_TASK DIRECTIONS_
In the records below, find the line with "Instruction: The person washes" and the line with "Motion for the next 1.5". Print both exactly, along with every line between them, and no other line.

_Dataset items_
*** Begin section ***

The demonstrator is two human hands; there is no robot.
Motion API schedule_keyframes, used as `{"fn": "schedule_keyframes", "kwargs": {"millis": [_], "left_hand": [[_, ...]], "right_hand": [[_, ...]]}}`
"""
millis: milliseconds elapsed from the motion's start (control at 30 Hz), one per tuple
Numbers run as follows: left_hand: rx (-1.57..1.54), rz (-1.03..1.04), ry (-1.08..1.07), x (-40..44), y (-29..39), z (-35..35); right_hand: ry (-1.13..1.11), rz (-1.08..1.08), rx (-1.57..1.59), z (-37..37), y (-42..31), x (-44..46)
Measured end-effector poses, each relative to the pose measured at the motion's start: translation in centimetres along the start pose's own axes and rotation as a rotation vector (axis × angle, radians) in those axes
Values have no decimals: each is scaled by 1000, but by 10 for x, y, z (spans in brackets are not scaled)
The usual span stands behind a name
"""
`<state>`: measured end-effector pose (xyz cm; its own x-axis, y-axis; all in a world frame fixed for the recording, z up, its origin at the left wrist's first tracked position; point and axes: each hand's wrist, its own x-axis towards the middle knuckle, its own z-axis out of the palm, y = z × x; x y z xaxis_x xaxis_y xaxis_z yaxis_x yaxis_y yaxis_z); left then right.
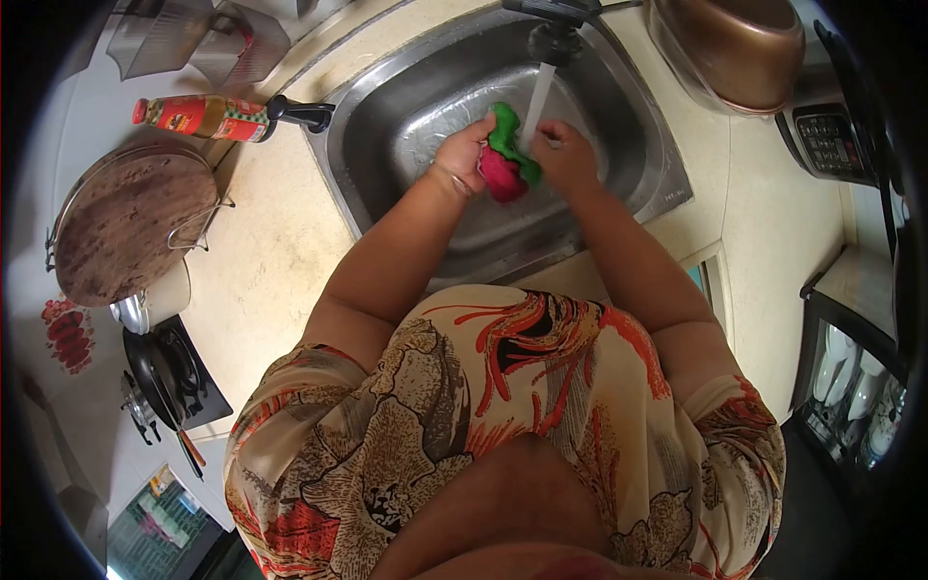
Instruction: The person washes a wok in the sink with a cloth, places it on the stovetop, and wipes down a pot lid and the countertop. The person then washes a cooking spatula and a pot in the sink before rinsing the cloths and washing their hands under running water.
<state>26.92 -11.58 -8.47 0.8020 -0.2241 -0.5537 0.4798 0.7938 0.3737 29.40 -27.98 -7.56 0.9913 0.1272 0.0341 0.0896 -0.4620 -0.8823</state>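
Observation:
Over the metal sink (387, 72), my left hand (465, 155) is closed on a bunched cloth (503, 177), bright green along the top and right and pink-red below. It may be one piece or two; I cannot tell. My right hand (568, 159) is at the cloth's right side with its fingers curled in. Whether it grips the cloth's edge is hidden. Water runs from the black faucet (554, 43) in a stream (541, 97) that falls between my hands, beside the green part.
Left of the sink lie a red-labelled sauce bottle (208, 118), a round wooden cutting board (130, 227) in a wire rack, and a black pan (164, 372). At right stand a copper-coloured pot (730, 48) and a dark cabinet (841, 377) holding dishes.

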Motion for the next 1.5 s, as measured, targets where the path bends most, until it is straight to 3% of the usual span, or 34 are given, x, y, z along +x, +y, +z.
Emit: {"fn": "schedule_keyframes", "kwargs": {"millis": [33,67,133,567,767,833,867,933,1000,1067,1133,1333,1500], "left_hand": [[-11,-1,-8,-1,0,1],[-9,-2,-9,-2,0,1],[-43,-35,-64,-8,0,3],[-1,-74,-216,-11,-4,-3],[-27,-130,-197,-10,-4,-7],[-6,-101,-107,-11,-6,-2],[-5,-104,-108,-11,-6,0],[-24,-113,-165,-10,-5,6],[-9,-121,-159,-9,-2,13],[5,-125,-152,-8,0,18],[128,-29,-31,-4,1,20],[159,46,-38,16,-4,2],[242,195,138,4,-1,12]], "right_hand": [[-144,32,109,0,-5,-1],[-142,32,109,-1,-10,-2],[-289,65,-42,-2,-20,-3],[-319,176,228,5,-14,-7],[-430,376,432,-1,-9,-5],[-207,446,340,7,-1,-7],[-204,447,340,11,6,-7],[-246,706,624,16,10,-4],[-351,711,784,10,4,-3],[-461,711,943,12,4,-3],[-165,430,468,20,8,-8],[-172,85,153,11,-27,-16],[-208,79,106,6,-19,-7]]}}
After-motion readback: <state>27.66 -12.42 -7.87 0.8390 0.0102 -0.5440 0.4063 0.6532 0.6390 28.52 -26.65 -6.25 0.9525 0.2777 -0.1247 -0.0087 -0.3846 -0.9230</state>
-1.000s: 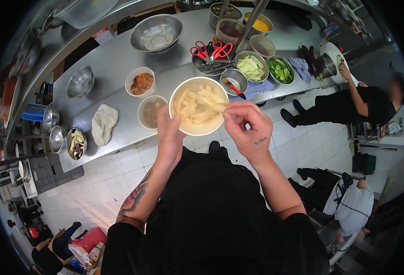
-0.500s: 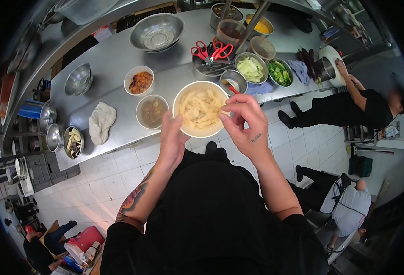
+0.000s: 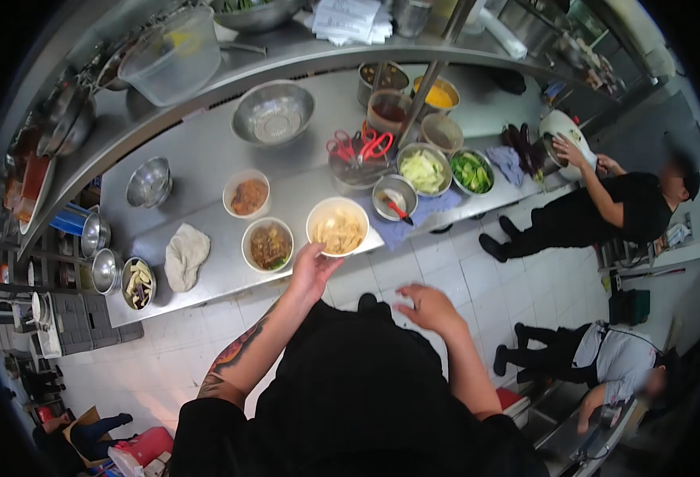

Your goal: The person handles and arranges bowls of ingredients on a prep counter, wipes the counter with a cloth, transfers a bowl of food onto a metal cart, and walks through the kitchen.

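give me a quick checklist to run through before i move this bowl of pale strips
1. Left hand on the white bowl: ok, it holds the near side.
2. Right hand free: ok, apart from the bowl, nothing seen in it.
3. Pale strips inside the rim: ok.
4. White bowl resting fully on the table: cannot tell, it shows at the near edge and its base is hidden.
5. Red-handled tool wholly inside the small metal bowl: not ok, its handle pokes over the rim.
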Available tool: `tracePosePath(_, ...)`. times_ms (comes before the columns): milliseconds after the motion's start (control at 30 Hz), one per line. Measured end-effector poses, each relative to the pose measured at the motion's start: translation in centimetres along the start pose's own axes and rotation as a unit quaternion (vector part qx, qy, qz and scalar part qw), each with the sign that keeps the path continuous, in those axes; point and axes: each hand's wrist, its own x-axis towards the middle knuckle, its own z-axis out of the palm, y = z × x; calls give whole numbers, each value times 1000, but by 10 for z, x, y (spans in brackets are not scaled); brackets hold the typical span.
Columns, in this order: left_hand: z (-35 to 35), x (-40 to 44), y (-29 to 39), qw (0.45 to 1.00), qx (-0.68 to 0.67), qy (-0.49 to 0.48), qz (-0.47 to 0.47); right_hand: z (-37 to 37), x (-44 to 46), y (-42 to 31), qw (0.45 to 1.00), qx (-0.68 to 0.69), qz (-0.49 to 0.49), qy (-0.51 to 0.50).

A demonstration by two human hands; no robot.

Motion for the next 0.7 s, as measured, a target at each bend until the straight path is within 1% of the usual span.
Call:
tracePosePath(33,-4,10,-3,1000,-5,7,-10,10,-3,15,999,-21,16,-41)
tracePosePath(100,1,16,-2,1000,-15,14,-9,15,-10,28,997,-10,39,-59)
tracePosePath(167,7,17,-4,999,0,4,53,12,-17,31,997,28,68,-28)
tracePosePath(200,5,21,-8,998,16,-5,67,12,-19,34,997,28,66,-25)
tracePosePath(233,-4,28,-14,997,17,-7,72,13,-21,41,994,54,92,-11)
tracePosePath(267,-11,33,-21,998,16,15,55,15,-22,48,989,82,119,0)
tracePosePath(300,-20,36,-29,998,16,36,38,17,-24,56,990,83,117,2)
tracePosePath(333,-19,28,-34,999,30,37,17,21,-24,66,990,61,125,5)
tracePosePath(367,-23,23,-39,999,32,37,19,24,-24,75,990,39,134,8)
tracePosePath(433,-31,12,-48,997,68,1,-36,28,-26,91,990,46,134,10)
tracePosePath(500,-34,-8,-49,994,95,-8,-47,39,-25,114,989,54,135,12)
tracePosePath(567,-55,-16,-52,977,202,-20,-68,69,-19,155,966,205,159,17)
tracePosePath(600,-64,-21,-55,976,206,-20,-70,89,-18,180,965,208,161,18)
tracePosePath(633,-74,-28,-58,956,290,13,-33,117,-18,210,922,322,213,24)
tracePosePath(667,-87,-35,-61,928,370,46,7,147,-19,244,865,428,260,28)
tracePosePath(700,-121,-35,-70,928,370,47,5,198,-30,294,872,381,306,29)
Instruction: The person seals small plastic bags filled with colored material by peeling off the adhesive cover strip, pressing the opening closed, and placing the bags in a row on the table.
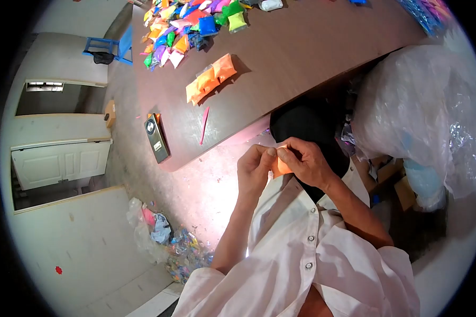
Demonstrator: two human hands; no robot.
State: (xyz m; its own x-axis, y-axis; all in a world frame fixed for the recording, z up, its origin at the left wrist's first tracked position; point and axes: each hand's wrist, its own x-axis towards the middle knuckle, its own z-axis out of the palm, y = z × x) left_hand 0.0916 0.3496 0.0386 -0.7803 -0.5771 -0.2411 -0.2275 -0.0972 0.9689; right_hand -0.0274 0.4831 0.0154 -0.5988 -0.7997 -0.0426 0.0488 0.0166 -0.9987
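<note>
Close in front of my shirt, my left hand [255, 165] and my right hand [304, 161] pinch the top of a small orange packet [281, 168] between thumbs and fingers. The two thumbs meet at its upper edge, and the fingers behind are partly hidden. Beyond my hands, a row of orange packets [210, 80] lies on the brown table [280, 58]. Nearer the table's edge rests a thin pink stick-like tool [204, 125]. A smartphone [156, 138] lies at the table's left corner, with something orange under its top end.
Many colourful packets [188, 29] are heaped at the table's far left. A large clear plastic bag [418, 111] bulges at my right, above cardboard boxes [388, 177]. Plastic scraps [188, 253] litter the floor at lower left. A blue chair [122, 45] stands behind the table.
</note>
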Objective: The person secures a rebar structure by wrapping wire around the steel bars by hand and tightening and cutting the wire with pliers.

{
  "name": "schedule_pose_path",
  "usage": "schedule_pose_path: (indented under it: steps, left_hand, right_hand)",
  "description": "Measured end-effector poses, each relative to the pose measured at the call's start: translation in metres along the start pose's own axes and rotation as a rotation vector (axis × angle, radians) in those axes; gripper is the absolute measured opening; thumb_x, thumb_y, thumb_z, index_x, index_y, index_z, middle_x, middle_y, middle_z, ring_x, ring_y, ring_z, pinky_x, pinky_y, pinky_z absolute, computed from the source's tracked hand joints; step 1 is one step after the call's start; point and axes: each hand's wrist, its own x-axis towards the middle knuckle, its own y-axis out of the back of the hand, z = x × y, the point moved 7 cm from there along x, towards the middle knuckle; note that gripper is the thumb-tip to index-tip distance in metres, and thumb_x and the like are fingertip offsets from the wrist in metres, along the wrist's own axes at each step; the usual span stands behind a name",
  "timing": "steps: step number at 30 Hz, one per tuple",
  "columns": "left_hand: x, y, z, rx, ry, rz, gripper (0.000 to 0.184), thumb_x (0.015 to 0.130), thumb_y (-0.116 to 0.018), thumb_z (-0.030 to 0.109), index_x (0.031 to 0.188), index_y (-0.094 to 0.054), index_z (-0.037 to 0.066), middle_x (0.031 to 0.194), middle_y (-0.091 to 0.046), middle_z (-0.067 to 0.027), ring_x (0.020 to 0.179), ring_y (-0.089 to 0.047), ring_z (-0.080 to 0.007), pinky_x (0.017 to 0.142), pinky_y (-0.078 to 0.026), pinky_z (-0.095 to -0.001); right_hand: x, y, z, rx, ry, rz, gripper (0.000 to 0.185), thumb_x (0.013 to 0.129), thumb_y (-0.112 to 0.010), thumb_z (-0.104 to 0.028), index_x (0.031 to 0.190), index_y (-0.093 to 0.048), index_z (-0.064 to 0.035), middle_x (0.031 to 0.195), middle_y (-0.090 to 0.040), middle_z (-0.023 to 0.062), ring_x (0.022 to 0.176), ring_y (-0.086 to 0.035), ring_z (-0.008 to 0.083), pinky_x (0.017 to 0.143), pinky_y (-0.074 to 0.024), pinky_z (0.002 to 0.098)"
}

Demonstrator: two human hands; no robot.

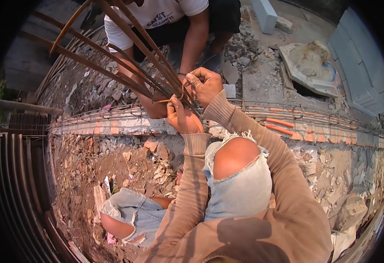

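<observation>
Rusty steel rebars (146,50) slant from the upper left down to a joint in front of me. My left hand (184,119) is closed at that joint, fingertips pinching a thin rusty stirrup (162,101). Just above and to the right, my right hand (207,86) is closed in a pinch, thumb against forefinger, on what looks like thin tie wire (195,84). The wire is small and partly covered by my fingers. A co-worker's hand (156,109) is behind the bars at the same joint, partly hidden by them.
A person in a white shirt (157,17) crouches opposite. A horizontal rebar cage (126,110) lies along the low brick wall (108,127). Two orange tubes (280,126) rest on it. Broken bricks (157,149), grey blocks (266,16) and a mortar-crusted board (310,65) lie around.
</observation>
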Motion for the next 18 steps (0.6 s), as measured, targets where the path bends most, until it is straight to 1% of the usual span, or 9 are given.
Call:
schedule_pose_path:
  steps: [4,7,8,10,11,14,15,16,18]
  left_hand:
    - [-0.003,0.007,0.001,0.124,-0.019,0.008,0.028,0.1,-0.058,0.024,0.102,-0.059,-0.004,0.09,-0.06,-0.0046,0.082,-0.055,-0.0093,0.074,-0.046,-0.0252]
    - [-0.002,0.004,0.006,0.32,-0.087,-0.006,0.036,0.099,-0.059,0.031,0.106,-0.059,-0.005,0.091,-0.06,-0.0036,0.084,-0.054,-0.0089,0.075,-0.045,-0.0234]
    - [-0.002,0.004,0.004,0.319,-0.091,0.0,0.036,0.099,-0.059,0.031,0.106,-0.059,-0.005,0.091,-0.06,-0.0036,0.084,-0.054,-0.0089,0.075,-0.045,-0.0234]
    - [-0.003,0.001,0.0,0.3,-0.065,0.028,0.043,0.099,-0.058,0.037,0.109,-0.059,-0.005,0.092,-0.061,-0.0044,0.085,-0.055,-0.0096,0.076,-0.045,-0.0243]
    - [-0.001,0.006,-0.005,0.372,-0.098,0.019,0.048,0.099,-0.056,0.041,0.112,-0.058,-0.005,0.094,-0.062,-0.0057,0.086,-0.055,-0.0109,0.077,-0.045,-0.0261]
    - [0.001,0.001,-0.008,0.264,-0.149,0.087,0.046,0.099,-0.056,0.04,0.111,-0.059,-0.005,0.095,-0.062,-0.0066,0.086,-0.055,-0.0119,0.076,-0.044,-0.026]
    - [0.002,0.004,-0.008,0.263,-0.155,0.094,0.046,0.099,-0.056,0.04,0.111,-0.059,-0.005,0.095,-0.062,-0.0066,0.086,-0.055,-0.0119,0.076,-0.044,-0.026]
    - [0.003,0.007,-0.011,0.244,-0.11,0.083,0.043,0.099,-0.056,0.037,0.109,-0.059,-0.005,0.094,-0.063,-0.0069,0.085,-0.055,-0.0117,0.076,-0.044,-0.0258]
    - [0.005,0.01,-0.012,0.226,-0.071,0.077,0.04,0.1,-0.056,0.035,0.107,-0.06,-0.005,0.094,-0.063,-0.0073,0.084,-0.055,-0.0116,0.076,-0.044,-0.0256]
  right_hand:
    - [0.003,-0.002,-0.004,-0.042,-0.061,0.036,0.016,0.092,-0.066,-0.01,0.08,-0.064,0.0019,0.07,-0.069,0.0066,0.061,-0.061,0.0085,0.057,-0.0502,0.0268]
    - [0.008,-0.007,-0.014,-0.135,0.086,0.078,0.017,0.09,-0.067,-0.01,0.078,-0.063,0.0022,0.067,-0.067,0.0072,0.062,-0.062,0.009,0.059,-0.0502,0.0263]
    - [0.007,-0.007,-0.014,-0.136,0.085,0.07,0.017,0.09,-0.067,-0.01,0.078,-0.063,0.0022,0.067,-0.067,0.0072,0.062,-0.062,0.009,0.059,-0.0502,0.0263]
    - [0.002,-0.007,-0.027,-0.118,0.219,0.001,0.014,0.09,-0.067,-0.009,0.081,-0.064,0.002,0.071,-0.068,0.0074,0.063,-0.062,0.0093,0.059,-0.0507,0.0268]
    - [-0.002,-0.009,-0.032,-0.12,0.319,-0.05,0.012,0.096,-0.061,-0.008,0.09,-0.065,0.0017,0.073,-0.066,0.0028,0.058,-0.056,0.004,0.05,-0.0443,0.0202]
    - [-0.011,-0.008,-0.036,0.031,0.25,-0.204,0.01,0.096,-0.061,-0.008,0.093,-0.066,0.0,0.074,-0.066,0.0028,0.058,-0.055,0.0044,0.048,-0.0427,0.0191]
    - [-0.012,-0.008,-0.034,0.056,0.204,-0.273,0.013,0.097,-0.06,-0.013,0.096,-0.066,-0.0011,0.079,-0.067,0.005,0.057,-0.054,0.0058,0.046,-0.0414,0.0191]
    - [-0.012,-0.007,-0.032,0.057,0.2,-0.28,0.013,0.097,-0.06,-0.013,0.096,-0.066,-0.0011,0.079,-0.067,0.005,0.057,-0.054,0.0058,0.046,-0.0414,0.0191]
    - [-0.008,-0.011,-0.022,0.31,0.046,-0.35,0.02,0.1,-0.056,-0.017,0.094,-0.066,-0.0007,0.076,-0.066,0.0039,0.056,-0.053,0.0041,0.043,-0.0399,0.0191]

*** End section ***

_SOLUTION_
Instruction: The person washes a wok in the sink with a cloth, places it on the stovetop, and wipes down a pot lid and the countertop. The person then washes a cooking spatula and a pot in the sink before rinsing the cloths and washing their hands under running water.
<state>26.92 -11.58 -8.47 0.8020 -0.2241 -0.5537 0.4798 0.7938 0.3737 29.40 -27.98 -7.56 0.9913 0.1272 0.0341 0.0896 -0.4620 -0.8823</state>
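Observation:
Over the metal sink (387, 72), my left hand (465, 155) is closed on a bunched cloth (503, 177), bright green along the top and right and pink-red below. It may be one piece or two; I cannot tell. My right hand (568, 159) is at the cloth's right side with its fingers curled in. Whether it grips the cloth's edge is hidden. Water runs from the black faucet (554, 43) in a stream (541, 97) that falls between my hands, beside the green part.
Left of the sink lie a red-labelled sauce bottle (208, 118), a round wooden cutting board (130, 227) in a wire rack, and a black pan (164, 372). At right stand a copper-coloured pot (730, 48) and a dark cabinet (841, 377) holding dishes.
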
Motion for the next 1.5 s, as measured, targets where the path bends most, until it is straight to 3% of the usual span, or 34 are given, x, y, z along +x, +y, +z.

Here the output is complete.